What to produce
In the records, find every line with the word "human" and copy it out.

Stored dataset items
Start of Block
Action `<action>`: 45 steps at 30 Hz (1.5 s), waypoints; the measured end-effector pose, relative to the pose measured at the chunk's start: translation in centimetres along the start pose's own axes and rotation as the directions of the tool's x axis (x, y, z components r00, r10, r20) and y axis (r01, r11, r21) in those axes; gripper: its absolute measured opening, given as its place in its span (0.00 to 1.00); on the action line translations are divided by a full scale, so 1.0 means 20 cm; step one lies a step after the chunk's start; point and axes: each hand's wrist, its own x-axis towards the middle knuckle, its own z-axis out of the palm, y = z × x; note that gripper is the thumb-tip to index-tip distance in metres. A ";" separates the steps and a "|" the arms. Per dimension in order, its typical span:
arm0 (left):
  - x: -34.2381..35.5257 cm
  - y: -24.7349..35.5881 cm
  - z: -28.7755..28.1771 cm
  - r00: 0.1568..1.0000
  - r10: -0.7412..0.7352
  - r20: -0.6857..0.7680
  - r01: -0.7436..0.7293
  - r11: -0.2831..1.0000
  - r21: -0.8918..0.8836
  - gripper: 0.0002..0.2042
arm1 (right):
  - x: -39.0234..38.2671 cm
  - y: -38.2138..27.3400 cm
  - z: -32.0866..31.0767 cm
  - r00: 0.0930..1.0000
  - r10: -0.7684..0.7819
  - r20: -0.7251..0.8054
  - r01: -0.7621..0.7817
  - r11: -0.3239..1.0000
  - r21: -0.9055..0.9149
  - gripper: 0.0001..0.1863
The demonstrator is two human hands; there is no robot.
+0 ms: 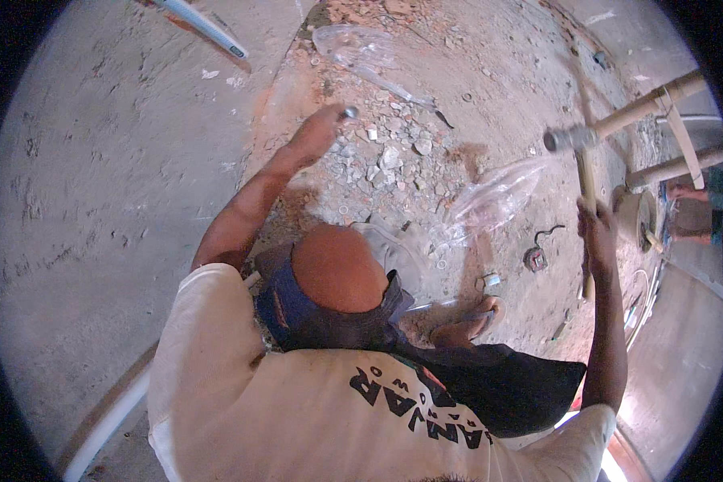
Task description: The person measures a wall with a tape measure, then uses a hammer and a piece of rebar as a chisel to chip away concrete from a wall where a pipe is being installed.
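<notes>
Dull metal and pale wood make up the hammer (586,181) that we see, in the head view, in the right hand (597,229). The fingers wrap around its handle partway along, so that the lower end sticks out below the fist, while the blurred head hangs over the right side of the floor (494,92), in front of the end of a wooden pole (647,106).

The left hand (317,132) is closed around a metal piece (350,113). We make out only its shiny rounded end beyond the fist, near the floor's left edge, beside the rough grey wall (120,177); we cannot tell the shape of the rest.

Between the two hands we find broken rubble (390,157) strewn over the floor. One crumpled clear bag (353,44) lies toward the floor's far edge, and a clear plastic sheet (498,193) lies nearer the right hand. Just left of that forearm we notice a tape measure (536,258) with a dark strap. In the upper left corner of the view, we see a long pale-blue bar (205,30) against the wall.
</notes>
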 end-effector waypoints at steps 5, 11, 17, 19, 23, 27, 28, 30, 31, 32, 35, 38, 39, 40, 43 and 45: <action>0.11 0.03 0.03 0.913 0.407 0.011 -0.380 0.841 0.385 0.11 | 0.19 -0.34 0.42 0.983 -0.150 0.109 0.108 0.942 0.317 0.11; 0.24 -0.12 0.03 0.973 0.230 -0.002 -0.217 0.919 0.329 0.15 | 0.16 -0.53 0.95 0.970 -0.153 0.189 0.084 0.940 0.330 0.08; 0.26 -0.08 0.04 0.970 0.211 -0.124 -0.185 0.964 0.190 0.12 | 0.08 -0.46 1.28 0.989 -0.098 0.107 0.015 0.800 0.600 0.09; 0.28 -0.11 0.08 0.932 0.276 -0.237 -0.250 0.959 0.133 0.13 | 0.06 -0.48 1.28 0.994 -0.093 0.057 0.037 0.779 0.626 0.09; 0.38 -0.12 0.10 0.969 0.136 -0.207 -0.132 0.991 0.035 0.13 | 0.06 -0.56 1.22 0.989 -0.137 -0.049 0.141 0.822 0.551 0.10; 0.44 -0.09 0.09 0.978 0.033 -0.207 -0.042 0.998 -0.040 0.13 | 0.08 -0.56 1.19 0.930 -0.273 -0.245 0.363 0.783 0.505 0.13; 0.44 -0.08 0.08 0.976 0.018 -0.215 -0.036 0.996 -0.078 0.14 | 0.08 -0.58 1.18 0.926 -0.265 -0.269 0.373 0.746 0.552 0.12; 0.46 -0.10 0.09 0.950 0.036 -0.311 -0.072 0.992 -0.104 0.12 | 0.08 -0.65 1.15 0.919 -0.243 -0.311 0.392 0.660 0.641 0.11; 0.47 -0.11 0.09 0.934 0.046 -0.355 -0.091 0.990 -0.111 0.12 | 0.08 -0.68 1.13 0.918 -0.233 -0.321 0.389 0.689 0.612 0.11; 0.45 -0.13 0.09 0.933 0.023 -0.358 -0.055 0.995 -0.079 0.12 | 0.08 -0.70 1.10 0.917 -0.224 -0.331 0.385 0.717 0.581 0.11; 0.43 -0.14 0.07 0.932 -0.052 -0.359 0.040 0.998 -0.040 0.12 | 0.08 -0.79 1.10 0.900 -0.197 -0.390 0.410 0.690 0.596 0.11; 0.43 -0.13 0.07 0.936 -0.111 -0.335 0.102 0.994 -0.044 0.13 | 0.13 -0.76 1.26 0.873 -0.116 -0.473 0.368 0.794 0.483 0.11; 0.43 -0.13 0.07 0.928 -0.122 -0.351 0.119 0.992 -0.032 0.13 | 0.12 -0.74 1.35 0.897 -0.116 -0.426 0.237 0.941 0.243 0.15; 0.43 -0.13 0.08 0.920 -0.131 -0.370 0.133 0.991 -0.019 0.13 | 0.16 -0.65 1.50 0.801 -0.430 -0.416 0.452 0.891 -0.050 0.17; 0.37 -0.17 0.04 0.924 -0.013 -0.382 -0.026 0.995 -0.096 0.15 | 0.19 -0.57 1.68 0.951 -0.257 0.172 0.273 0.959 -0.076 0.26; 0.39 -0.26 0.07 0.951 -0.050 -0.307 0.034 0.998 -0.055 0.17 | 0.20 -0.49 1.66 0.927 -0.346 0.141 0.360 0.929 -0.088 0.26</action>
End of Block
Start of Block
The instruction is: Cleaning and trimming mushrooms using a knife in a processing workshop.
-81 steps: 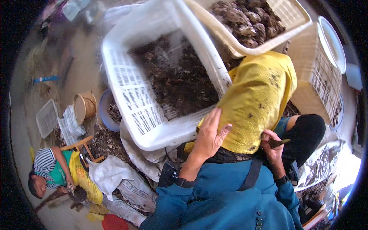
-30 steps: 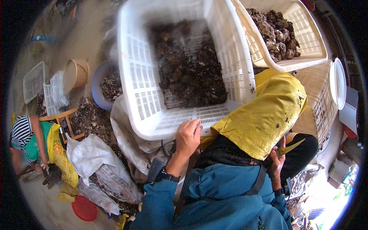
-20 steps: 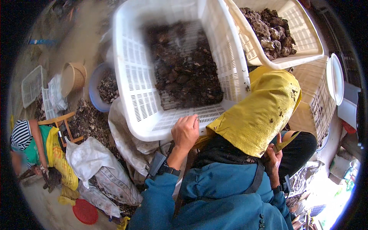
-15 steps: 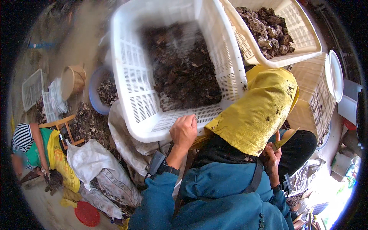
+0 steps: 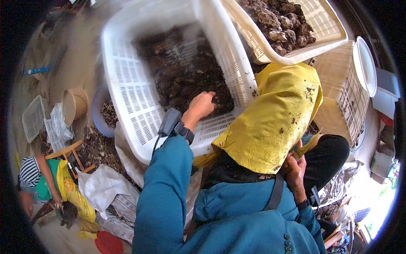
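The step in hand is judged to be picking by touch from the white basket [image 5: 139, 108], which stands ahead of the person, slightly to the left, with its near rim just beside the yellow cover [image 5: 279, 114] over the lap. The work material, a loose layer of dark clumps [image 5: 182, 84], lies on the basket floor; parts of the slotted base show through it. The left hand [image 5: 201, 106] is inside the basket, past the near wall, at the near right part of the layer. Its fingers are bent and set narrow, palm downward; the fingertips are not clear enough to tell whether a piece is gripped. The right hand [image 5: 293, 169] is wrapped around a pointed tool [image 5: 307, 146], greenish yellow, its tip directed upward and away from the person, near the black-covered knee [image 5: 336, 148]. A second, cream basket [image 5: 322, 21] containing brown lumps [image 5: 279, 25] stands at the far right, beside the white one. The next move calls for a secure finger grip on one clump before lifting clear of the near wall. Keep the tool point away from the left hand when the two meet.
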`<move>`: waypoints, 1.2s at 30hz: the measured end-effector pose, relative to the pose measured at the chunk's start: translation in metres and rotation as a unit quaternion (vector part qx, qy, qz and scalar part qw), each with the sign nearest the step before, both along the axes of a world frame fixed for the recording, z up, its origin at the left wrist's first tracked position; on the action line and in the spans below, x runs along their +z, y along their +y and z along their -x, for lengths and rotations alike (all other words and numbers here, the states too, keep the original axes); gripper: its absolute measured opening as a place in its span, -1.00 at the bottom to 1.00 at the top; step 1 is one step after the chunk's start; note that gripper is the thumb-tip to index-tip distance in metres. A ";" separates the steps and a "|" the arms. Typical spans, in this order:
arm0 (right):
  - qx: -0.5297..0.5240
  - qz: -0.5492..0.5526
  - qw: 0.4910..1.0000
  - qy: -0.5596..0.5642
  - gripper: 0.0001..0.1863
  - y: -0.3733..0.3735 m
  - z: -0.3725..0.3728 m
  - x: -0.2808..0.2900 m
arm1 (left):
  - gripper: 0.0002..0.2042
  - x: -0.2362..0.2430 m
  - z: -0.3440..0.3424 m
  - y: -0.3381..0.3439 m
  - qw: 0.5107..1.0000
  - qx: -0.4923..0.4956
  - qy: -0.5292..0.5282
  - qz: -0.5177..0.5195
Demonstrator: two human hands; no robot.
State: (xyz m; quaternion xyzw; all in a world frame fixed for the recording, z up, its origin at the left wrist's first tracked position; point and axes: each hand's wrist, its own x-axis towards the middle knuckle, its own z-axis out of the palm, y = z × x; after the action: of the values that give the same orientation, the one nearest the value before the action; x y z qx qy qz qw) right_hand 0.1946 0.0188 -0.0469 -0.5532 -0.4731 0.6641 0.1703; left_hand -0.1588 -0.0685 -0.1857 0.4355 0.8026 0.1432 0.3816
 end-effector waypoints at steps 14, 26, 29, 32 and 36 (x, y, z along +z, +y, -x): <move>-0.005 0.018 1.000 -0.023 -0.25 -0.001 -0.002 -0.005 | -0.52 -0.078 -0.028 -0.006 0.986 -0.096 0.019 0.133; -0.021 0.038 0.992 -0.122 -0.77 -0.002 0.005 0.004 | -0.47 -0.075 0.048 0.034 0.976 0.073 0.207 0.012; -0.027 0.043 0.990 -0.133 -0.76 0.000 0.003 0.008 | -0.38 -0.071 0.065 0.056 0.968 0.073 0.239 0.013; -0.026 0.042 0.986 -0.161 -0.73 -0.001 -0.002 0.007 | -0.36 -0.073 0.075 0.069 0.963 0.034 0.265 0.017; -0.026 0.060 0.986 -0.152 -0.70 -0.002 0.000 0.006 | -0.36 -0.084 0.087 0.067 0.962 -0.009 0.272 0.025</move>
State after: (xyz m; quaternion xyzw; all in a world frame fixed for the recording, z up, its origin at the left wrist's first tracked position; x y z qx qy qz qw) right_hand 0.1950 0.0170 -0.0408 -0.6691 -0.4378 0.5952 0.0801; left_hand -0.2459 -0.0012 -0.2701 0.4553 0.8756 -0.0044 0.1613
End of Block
Response to the exercise
The demonstrator is two human hands; there is no robot.
Demonstrator: two human hands; no robot.

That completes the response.